Over the years, I've received questions about tantra from a number of women who could not have intercourse without a great deal of pain, and who weren't getting help from their doctors.  This resource page on VVS is meant to go along with the page that I posted last month on vaginismus, one of the other principal causes of female pain during sex.

Most of the other sources of vulvodynia or dyspareunia (vulvar and vaginal pain), including cysts, infections, ovarian problems, endometriosis, and more, have fairly obvious causes that doctors understand, but vaginismus and VVS are fairly common problems that are apparently never discussed in medical school, so doctors don't recognize them very well and they often go untreated.

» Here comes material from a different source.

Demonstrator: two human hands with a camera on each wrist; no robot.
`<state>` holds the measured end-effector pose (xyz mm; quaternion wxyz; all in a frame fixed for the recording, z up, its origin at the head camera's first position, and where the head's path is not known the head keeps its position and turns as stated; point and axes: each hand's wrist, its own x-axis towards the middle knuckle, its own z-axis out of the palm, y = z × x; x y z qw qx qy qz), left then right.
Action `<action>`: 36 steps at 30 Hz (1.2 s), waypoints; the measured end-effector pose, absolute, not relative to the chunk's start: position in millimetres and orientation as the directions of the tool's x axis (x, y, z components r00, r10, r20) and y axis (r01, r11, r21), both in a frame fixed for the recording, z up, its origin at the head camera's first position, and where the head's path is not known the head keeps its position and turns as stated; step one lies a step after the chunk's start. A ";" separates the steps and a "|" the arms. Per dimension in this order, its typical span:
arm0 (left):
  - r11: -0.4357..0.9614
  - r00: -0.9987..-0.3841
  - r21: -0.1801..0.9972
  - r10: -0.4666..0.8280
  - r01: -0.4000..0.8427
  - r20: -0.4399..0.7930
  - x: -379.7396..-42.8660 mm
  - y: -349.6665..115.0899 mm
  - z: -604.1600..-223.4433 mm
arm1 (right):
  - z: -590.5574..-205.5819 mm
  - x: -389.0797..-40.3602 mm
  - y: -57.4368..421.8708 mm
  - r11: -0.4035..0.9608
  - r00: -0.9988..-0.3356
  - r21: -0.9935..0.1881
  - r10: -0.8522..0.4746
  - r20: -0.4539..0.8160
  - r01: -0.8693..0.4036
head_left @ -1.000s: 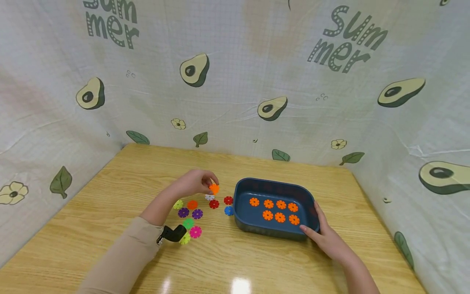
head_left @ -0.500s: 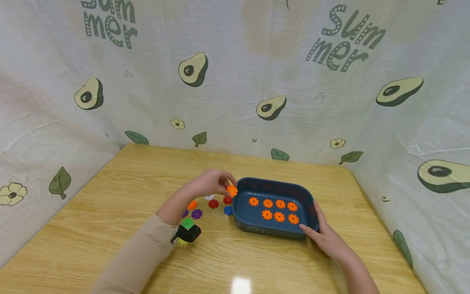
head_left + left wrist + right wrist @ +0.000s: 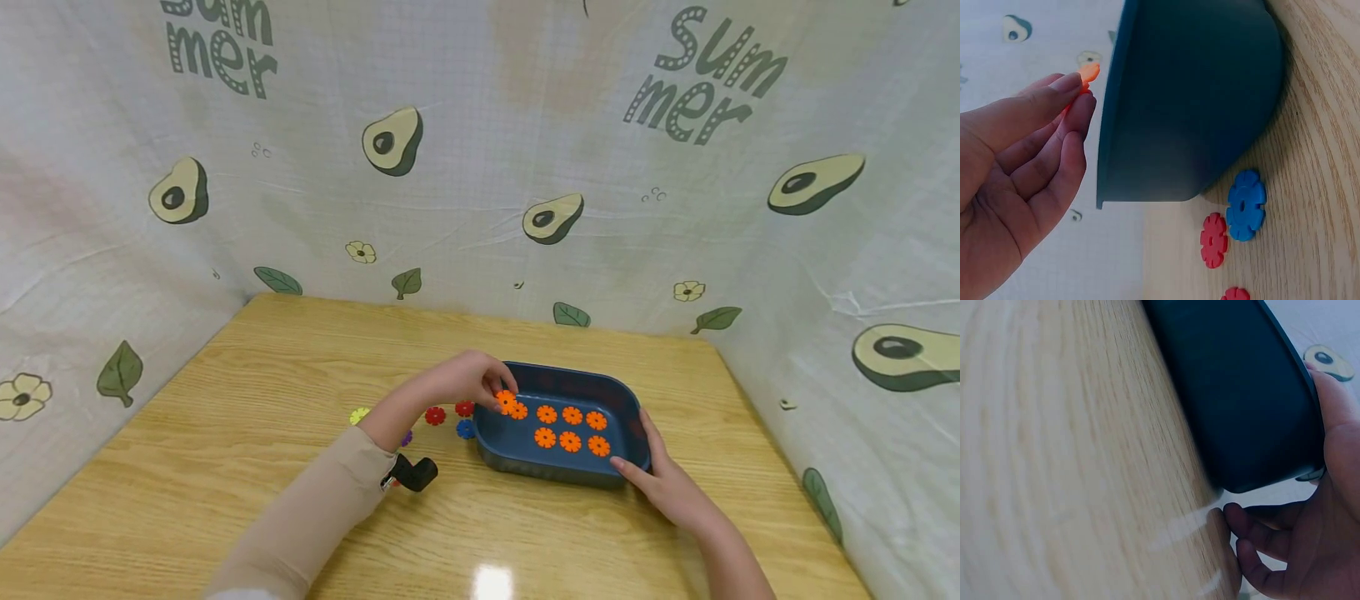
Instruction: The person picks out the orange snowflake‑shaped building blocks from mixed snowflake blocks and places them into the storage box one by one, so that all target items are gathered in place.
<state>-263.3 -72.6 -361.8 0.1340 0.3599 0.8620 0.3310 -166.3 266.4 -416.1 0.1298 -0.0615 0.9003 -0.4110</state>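
Observation:
My left hand pinches an orange notched plastic building disc between thumb and fingertips, over the left end of the dark blue bin. In the left wrist view, that disc pokes out beyond the thumb, above the bin's rim. Several more orange discs lie flat in two rows on the bin floor. At the bin's right end, my right hand grips the wall, its thumb over the rim. From the right wrist, the fingers show curled low beside the bin's outer wall.
Left of the bin on the wooden table lie a blue disc, red discs and a yellow disc. My left forearm hides others. A patterned cloth hangs behind and along both sides.
My left hand has carried the orange disc rightward from above the loose discs, past the bin's left rim, to over its inside. My right hand has stayed on the bin.

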 end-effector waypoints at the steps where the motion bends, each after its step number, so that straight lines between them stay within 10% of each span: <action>1: 0.522 -0.694 0.657 0.720 0.544 0.003 -264.9 -70.4 -362.3 | -416.0 -166.1 266.5 0.653 -0.958 -0.757 -0.219 -0.183 -0.005; 36: 0.553 -0.494 0.395 0.833 0.734 -0.247 -288.3 -19.8 -384.2 | -414.9 -165.5 267.1 0.632 -0.960 -0.774 -0.209 -0.187 0.013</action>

As mentioned last month, one letter came from a couple who had been married three years and were still virgins, asking how they could do tantric sex without penetration. Another letter came from a woman who felt almost suicidal because sex with her husband left her in agony, with a burning pain that persisted even after he finished and withdrew.  Doctors had provided no help, and she wanted to learn to give him lingam massages instead and persuade him to give up on penetrative sex.

These and other letters sparked a number of conversations with my own gynecologist and considerable research on my part, as I tried to understand the problems. This is what I'm trying to share in these two resource pages.  If you know someone suffering from pain during intercourse, please remember that these are here and available.

Have a safe New Year's Eve and a happy, successful, and passionate new year!